WHAT TO WORK ON: Give back all of the data, word for word.

PROVIDED DATA:
* * *

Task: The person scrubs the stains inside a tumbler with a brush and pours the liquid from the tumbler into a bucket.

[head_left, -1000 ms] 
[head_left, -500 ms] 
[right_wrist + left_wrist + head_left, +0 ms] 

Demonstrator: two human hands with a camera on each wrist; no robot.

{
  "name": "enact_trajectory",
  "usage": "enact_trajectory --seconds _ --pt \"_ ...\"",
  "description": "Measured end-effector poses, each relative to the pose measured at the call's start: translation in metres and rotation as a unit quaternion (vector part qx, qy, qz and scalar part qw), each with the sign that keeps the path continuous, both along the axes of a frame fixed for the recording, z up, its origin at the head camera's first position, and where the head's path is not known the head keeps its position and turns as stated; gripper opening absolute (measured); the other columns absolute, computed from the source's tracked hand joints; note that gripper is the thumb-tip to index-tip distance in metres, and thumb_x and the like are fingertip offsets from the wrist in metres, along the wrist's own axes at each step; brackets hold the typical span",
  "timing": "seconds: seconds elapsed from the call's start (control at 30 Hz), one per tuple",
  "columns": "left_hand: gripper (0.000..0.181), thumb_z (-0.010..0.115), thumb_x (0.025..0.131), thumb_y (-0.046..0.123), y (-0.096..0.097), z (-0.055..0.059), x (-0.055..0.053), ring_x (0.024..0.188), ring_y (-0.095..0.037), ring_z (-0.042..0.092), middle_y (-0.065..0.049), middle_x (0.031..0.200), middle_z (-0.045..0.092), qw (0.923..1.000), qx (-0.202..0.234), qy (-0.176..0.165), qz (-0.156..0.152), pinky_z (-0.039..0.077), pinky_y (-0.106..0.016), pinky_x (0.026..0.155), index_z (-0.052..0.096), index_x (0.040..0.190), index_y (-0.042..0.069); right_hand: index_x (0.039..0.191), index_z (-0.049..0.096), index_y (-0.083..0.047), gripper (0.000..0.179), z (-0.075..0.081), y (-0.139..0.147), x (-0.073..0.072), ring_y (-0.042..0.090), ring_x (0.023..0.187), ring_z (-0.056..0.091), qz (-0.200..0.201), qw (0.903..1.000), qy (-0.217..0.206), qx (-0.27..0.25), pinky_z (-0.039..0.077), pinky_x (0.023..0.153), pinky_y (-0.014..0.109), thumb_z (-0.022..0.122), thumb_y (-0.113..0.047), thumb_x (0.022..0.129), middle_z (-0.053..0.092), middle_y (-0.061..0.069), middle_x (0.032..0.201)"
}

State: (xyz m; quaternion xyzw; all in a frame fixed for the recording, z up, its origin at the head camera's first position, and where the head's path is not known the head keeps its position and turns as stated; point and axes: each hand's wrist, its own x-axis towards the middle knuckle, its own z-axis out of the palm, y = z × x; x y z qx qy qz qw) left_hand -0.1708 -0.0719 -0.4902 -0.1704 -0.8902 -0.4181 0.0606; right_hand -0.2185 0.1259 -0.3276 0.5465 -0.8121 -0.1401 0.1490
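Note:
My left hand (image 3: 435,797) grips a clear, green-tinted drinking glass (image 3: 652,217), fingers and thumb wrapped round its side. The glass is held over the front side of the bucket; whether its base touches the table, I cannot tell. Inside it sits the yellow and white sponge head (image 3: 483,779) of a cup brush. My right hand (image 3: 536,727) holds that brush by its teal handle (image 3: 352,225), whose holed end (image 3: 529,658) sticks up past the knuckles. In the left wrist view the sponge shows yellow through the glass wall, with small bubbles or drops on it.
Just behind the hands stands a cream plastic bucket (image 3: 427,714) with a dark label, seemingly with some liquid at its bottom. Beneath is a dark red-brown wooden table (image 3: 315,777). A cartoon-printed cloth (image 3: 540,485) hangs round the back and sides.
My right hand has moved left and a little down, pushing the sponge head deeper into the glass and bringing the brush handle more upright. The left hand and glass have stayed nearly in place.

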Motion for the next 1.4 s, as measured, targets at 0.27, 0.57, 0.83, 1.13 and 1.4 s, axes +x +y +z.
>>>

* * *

EXERCISE ANSWER:
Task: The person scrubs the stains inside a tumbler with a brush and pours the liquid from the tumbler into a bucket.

[head_left, -1000 ms] 
[head_left, -500 ms] 
[right_wrist + left_wrist + head_left, +0 ms] 

Demonstrator: two human hands with a camera on each wrist; no robot.

{
  "name": "enact_trajectory",
  "usage": "enact_trajectory --seconds _ --pt \"_ ...\"",
  "description": "Measured end-effector poses, each relative to the pose measured at the call's start: translation in metres and rotation as a unit quaternion (vector part qx, qy, qz and scalar part qw), each with the sign that keeps the path continuous, both along the axes of a frame fixed for the recording, z up, its origin at the head camera's first position, and where the head's path is not known the head keeps its position and turns as stated; gripper opening absolute (measured); the other columns absolute, computed from the source's tracked hand joints; note that gripper is the thumb-tip to index-tip distance in metres, and thumb_x and the like are fingertip offsets from the wrist in metres, along the wrist's own axes at each step; brackets hold the typical span",
  "timing": "seconds: seconds elapsed from the call's start (control at 30 Hz), one per tuple",
  "columns": "left_hand: gripper (0.000..0.181), thumb_z (-0.010..0.115), thumb_x (0.025..0.131), thumb_y (-0.046..0.123), y (-0.096..0.097), z (-0.055..0.059), x (-0.055..0.053), ring_x (0.024..0.188), ring_y (-0.095..0.037), ring_z (-0.042..0.092), middle_y (-0.065..0.049), middle_x (0.031..0.200), middle_z (-0.045..0.092), qw (0.923..1.000), qx (-0.202..0.234), qy (-0.176..0.165), qz (-0.156..0.152), pinky_z (-0.039..0.077), pinky_y (-0.106..0.016), pinky_x (0.026..0.155), index_z (-0.052..0.096), index_x (0.040..0.190), index_y (-0.042..0.069); right_hand: index_x (0.039..0.191), index_z (-0.049..0.096), index_y (-0.083..0.047), gripper (0.000..0.179), z (-0.075..0.081), y (-0.139..0.147), x (-0.073..0.072), ring_y (-0.042..0.090), ring_x (0.023..0.187), ring_z (-0.056..0.091), qz (-0.200..0.201), qw (0.903..1.000), qy (-0.217..0.206), qx (-0.27..0.25), pinky_z (-0.039..0.077), pinky_x (0.023..0.153), pinky_y (-0.014..0.109), thumb_z (-0.022..0.122), thumb_y (-0.113..0.047), thumb_x (0.022..0.129), middle_z (-0.053..0.092), middle_y (-0.061..0.069), middle_x (0.032..0.201)"
}

State: (xyz m; quaternion xyzw; all in a frame fixed for the recording, z up, its origin at the head camera's first position, and where the head's path is not known the head keeps its position and turns as stated; point and axes: each hand's wrist, its own x-axis towards the middle knuckle, its own z-axis out of the palm, y = z × x; x y z qx qy qz qw) left_hand -0.1708 -0.0719 -0.4902 -0.1704 -0.8902 -0.4181 0.0606; right_hand -0.2185 0.1259 -0.3276 0.5465 -0.8121 -0.1401 0.1490
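Note:
My left hand (image 3: 435,797) grips a clear, green-tinted drinking glass (image 3: 652,217), fingers and thumb wrapped round its side. The glass is held over the front side of the bucket; whether its base touches the table, I cannot tell. Inside it sits the yellow and white sponge head (image 3: 483,779) of a cup brush. My right hand (image 3: 536,727) holds that brush by its teal handle (image 3: 352,225), whose holed end (image 3: 529,658) sticks up past the knuckles. In the left wrist view the sponge shows yellow through the glass wall, with small bubbles or drops on it.
Just behind the hands stands a cream plastic bucket (image 3: 427,714) with a dark label, seemingly with some liquid at its bottom. Beneath is a dark red-brown wooden table (image 3: 315,777). A cartoon-printed cloth (image 3: 540,485) hangs round the back and sides.
My right hand has moved left and a little down, pushing the sponge head deeper into the glass and bringing the brush handle more upright. The left hand and glass have stayed nearly in place.
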
Motion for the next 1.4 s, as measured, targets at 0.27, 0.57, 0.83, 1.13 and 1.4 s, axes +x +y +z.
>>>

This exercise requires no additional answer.